▶ TASK
Set down every line of the data exactly, skipping the pictures.

▶ AVAILABLE DATA

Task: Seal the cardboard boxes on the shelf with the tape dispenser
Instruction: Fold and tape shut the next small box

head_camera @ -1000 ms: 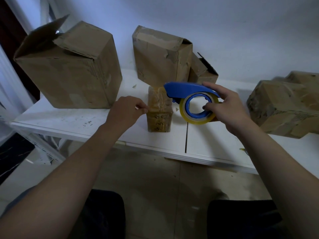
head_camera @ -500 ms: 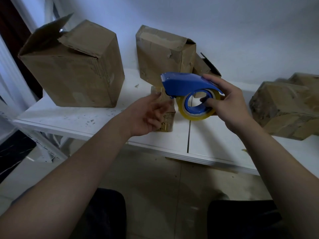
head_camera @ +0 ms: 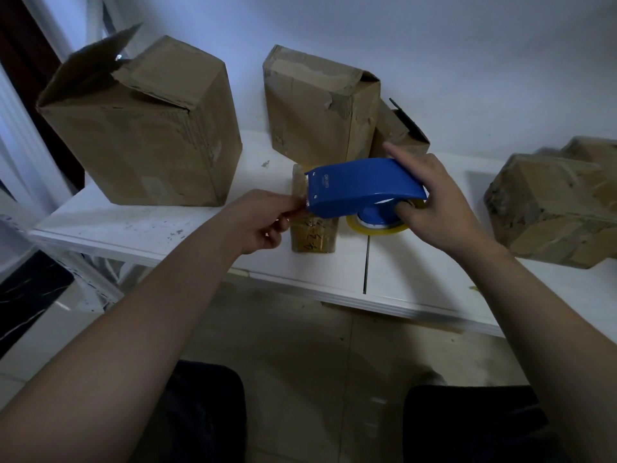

▶ PROBLEM SOLUTION
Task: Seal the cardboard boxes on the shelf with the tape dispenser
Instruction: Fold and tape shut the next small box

head_camera @ -1000 ms: 
head_camera @ -500 ms: 
head_camera @ +0 ms: 

The exercise has been answered completely.